AQAP is more active and operative in the eastern and southern governorates, which historically made up the People’s Democratic Republic of Yemen (otherwise known simply as South Yemen or PDRY) until the unity of Yemen in 1990. The frustration and resentment of the population in those governorates, against what they consider a northern domination by President Saleh’s regime, provided AQAP with the population-centric raison d’être that they needed to operate against Saleh. Al-Wuhayshi, who is from the south himself, supported the struggle of the South Yemenis but condemned both Saleh and the former Marxist rulers of South Yemen, the leaders of the Yemeni Socialist Party who currently lead the secessionist movement (see Terrorism Monitor, November 19, 2009). Future developments in Yemen’s southern governorates will play a major role in the future of al-Wuhayshi’s organization. While President Saleh still has a considerable amount of support from the tribes in the north, minus those supporting the Houthi rebellion in the Sa’adah governorate, his southern support has been on the wane for some time as evidenced by the increase in north-south agitation by southern political actors.

Conclusion

After the attempt made by Abdulmuttalleb and the shooting spree of Nidal Malik Hasan, particularly the AQAP link with both, al-Wuhayshi and his group have found themselves at the center of the international conflict between America and the Salafist-Jihadists. [3] The impact of the three airstrikes in 2009 on Abyan, Arhab and Shabwa has yet to be completely understood. [4] AQAP denied that al-Wuhayshi was killed in one of them but he did not release a statement and he did not compose his usual editorial in Sada al-Malahim’s January-February 2010 issue. Al-Wuhayshi succeeded in rebuilding and reordering al-Qaeda in Yemen, benefiting from the difficulties that President Saleh’s regime faces on the economic and security fronts. He also can be credited for the successes of a major regional organization by unifying the Yemeni and Saudi branches of al-Qaeda. But this honeymoon phase is now over and Nasir al-Wuhayshi and his group are facing more direct challenges by virtue of increased American, Saudi and international support for the Yemeni government. The capacity and developments of this conflict will be of critical importance to the regional and international scene for years to come.

Notes

1. Video footage available on YouTube.

2. A derisive term denoting Shiites used by Sunni militants, in this case implying the Iranian authorities; The interview was placed on al-Shayea’s blog on May 14, 2009, Abdulela.maktoobblog.com

3. On November 5, 2009, the American Major Nidal Malik Hasan opened fire on the Fort Hood camp in Texas, killing 13 of his colleagues. Hasan, a Muslim of Palestinian descent, is believed to have had contacts with the Yemeni-based radical cleric Anwar al-Awlaki.

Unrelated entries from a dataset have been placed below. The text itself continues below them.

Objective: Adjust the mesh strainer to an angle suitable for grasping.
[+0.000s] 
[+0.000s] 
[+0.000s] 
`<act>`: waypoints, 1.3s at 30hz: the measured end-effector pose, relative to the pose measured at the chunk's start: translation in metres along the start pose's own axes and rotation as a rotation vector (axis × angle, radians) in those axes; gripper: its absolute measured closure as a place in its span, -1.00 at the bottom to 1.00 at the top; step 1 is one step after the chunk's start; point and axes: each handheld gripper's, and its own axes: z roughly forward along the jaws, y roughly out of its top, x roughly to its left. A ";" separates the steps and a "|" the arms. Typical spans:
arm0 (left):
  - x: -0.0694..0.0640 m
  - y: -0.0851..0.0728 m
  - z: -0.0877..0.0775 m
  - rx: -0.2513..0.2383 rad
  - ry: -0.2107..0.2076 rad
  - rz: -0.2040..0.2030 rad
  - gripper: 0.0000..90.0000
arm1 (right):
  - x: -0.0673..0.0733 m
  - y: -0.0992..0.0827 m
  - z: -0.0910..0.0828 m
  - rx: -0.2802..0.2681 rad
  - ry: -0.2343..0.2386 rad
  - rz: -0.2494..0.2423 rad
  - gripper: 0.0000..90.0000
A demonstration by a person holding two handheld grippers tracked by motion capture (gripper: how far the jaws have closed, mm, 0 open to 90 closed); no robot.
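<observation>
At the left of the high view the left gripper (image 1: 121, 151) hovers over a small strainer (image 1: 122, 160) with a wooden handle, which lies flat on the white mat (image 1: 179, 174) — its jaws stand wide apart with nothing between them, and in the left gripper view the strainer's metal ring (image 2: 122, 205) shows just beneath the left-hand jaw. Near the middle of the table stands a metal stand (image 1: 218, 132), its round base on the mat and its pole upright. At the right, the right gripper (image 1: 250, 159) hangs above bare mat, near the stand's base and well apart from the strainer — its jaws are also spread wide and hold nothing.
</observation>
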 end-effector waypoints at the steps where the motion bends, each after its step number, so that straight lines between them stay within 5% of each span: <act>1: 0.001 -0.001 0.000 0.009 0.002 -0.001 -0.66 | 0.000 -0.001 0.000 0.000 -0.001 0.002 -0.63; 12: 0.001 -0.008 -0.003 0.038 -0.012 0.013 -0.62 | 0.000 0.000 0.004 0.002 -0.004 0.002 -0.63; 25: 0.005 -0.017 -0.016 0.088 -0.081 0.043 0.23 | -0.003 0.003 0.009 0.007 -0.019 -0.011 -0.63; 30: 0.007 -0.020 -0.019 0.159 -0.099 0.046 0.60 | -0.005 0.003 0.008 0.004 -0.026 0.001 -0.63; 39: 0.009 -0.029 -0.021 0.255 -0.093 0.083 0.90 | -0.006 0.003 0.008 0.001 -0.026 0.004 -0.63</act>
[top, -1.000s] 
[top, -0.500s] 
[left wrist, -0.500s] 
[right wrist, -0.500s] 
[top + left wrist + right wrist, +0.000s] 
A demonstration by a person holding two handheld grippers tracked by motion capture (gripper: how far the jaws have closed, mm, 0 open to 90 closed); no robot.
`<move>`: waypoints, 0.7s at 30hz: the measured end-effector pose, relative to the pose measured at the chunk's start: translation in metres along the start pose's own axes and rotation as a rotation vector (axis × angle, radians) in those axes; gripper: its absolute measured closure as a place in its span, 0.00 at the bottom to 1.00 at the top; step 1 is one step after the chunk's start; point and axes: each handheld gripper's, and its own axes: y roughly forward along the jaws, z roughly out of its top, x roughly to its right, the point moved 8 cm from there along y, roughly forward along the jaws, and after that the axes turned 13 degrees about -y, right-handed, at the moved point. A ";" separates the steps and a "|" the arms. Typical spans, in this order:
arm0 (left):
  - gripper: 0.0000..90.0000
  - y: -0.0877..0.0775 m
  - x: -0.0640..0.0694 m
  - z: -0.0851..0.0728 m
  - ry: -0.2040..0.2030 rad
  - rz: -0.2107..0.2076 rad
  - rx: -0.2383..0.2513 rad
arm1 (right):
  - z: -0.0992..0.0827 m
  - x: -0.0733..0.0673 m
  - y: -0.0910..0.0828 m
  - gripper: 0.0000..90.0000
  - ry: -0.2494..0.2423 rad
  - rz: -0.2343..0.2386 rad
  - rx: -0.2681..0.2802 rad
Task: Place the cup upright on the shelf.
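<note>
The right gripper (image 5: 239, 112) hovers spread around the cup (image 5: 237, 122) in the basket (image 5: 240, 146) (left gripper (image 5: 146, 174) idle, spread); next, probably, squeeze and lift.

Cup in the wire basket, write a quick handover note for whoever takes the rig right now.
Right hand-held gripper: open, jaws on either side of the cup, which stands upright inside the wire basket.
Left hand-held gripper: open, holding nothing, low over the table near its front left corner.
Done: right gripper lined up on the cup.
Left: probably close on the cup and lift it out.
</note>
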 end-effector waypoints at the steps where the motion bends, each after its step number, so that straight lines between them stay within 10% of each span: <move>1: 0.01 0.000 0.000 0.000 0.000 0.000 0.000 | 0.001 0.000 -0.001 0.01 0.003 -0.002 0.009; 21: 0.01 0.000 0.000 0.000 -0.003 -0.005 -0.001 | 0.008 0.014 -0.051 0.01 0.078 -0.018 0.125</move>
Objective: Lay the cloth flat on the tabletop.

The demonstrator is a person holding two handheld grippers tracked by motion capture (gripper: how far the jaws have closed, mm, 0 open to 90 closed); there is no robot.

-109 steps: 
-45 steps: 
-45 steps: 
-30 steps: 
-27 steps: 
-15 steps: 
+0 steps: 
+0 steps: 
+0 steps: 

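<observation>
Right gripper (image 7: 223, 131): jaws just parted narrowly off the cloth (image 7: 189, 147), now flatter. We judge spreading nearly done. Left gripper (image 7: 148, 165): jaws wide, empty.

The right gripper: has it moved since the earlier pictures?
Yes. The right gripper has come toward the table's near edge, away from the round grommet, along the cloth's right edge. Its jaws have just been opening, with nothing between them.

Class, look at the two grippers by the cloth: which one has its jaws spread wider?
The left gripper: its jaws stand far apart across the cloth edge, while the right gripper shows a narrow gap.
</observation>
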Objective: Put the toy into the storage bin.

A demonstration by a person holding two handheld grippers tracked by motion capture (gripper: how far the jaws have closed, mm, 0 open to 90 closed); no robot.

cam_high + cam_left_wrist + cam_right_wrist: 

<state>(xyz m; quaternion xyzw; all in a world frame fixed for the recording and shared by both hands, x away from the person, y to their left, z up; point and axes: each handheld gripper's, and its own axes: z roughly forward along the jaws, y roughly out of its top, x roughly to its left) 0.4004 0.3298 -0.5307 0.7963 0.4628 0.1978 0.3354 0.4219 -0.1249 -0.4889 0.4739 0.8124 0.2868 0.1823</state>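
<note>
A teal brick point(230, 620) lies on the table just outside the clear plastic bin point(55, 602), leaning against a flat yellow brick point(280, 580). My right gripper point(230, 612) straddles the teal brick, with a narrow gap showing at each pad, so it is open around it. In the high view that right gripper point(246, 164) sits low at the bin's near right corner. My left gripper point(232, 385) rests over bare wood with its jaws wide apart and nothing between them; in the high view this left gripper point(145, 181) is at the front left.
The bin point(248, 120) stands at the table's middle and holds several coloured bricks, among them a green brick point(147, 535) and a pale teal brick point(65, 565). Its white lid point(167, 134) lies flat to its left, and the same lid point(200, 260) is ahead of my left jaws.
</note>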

4. On December 17, 2009, an airstrike by the United States followed by a raid by the Yemeni ground forces was launched on a suspected al-Qaeda target in Abyan. Another airstrike hit a target in the city of Arhab in the Sana’a governorate. On December 23, 2009, yet another strike occurred on targets in Shabwa. Dozens were killed in those offensives including women and children according to both Arab and international media. (Al-Jazeera, December 18, 2009, AFP, December 23, 2009). AQAP claimed that the Christmas day attempt by Umar Farouk Abdulmuttalab was launched in response to these air strikes.